Foto: liputan6.com |
Sejarah mencatat, telah terjadi berbagai gempa besar di Indonesia. Dari Artikel dari yang dipublikasi oleh lantue.id (baca: Riwayat Gempa Bumi di Indonesia), sepanjang tahun 2004-2018 sedikitnya telah terjadi gempa yang kekuatannya lebih dari 5 SR sebanyak 20 kali pada berbagai lokasi di wilayah Nusantara. Keberadaan gempa dan kapan terjadinya memang tidak bisa diprediksi, akan tetapi tetap waspada dan mempersiapkan diri dalam menghadapinya.
Dari berbagai gempa yang terjadi, umumnya korban jiwa disebabkan oleh reruntuhan bangunan, baik itu berupa bangunan rumah ataupun bangunan publik seperti tempat ibadah. Jika tiba-tiba terjadi gempa, dan sedang melaksakan shalat di dalam mesjid, apa yang harus dilakukan? membatalkan shalat atau melanjutkannya? menjawab masalah ini, mari simak ulasan yang disampaikan oleh Ustaz Ahmad Sarwat, Lc, MA mengenai Shalat Ketika Gempa berikut yang disadur dari akun facebook beliau:
-------------
Lagi Shalat Ada Gempa, Batalkan atau Teruskan?
Pada dasarnya kita tidak boleh membatalkan shalat seenaknya, kecuali ada hal-hal yang darurat dan mengharuskannya. Salah satunya adalah kalau lagi shalat terjadi gempa bumi yang teramat kuat sehingga khawatir ketimpa bangunan yang roboh, maka bukan hanya boleh membatalkan tapi justru wajib membatalkan shalat.
Kok gitu?
Sebab bila kita teruskan shalat tapi sangat beresiko ketimpa bangunan yang roboh akibat gempa itu, itu sama saja dengan menceburkan diri dalam kebinasaan. Dan hukumnya haram karena Allah SWT melarangnya dalam Al-Quran.
ولا تلقوا بأيديكم إلى التهلكة
Jangan kamu campakkan dirimu ke dalam kebinasaan. (QS. Al-Baqarah : 195)
Bahkan kalau sampai mati tertimpa bangunan, bisa saja dikategorikan dengan sengaja membunuh diri sendiri. Dan bunuh diri itu terlarang di dalam Al-Quran.
ولا تقتلوا أنفسكم
Jangan kalian membunuh diri kalian. (QS. An-Nisa' : 29)
Umar bin Al-Khattab ra ketika mengurungkan niat tidak jadi meneruskan perjalanan ke Syam karena mendengar ada wabah mematikan, dikritik orang. Kenapa khalifah tidak bertawakkal saja kepada Allah? Bukankah ajal dan nyawa itu kan sudah ada yang ngatur yaitu Allah SWT. Kenapa lari dsri ketentuan (qadarullah) Allah?

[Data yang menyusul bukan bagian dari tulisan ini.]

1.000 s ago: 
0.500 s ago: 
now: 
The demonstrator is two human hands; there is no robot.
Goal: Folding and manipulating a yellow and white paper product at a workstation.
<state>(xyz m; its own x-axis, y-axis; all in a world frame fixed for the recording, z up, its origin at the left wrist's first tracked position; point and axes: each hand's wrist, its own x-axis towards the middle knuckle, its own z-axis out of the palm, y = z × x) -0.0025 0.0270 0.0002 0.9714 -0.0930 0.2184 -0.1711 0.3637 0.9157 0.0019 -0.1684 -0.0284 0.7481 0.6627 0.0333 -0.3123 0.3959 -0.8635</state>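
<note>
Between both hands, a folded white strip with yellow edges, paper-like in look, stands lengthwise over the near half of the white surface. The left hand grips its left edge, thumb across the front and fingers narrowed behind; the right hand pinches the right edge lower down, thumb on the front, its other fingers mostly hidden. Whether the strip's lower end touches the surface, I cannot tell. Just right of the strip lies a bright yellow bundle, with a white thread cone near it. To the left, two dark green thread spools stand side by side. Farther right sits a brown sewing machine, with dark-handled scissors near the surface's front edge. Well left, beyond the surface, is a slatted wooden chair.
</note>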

Maka Umar pun menjawab bahwa beliau meninggalkan qadarullah menuju qadarullah yang lain.
من قدر الله إلى قدر الله
Dan para ulama sejak awal sudah menyusun Kaidah Fiqhiyah yang terbangun dari hadits nabawi :
الضرر يزال
Segala kemadharatan itu harus dihalau atau dihindari.
Seringkali orang terkecoh dengan hadits-hadits tentang orang shalat dan tetap mempertahankan shalat meski ada ancaman.

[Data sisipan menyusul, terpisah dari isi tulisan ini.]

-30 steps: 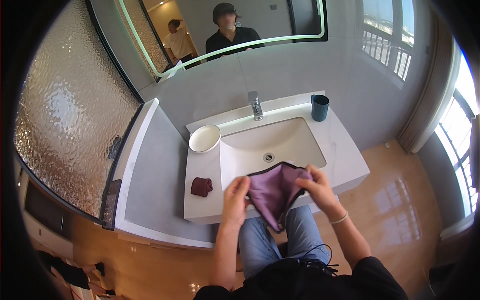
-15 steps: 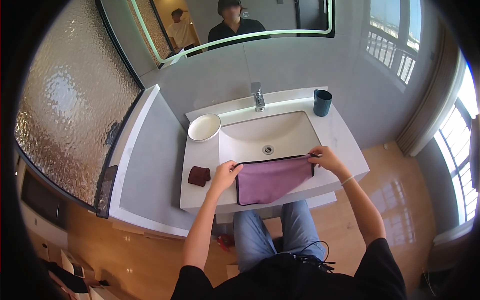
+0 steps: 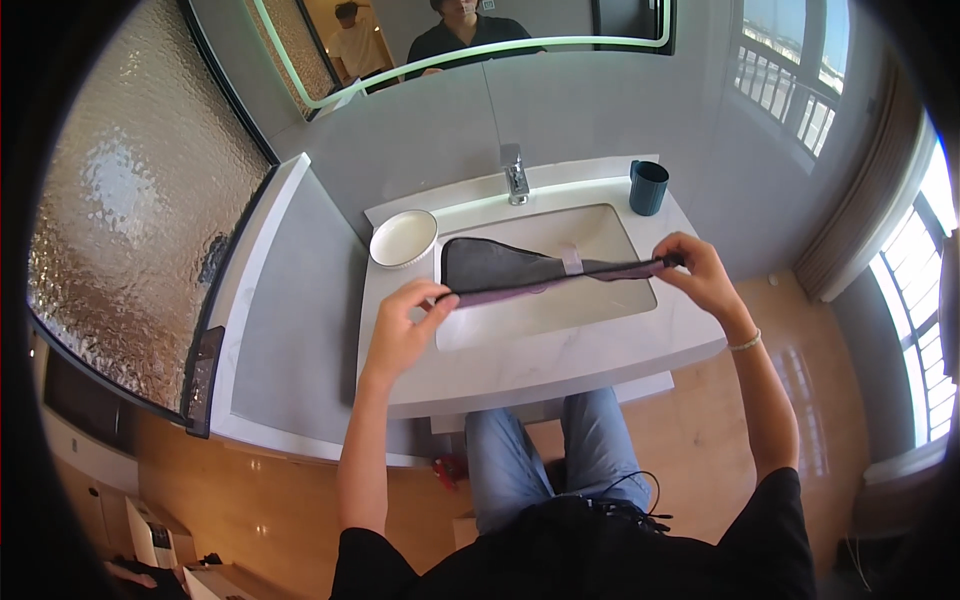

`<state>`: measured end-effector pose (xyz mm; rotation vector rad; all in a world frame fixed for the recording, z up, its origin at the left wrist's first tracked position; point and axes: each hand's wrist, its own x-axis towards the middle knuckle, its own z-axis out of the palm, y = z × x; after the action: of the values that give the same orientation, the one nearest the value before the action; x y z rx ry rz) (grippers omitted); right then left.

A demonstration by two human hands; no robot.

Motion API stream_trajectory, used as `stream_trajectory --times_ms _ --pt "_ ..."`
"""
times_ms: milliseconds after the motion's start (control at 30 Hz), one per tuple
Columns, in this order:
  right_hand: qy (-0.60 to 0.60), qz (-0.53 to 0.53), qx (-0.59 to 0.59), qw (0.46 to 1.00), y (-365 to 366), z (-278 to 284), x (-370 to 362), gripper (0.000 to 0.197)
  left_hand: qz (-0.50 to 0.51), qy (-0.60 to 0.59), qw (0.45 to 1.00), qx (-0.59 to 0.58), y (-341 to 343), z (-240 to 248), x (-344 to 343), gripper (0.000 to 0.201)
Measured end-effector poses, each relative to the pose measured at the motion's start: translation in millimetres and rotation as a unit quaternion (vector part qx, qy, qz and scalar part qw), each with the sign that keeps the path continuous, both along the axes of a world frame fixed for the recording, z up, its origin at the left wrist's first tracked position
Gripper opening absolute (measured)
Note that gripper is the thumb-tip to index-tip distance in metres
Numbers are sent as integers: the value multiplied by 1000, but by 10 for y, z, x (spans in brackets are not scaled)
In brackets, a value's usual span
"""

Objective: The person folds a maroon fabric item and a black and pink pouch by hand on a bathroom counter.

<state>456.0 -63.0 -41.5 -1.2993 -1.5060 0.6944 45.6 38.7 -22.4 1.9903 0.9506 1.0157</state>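
Both my hands hold a purple-grey cloth [image 3: 500, 268] stretched out flat over the white sink basin [image 3: 600, 300]. I see the cloth almost edge-on, with a small white tag near its middle. My left hand [image 3: 405, 322] pinches its left corner above the counter's left part. Its right corner is pinched by my right hand [image 3: 700, 275], over the basin's right rim. The cloth hangs in the air, apart from the basin.
A chrome faucet [image 3: 514, 172] stands behind the basin. A white bowl [image 3: 403, 238] sits at the counter's back left, and a dark teal cup [image 3: 648, 187] at the back right. A mirror [image 3: 560, 20] hangs above, a textured glass panel [image 3: 120, 200] stands left, and windows are at the right.
The cloth hung crumpled, then draped over the front edge; now both hands have lifted it and pulled it taut and level above the basin. The hands have moved further apart.
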Motion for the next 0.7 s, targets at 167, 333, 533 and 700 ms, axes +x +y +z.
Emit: stream_trajectory --times_ms 167,333,533,700 --pt "-118 80 -21 990 -412 -701 -62 19 -88 202 958 185 -245 -822 -246 13" --pt "-114 87 -41 989 -734 -1273 -222 18 -140 200 948 204 -504 -1330 -300 13" --pt "-118 86 -43 988 -721 -1104 -236 19 -84 179 970 145 -597 -1191 -283 13" --pt "-136 108 -91 981 -712 -1110 -221 21 -92 106 990 -1 -648 -1190 -254 13"
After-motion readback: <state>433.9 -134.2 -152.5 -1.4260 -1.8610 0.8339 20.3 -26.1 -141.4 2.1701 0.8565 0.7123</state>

Misalnya Nabi SAW perintahkan kalau lagi shalat ada ular atau kalajengking berbisa, bunuh saja. Kesannya jangan sampai shalat kita tertunda gara-gara gangguan hewan.
Atau ada juga yang berdalih bahwa Nabi SAW tetap meneruskan shalat meski cucunya, Hasan atau Husein datang mengganggu naik ke punggung saat sujud. Atau diriwayatkan beliau SAW shalat sambil menggendong cucunya, Umamah binti Zainab yang masih bayi.
Kesannya heroik sekali. Tetap khusyuk dan meneruskan shalat, walau apapun yang terjadi. Gagah sekali kesannya.
Akhirnya terbawa-bawa ke gempa. Seakan ingin melarang kita batalkan shalat dengan alasan apapun. Walaupun terjadi gempa, tetap harus shalat, begitu doktrinnya.
Dan kalau pun ketimpa bangunan masjid yang roboh, insyaallah mati syahid.
Wah wah wah ini ajaran datang dari mana lagi?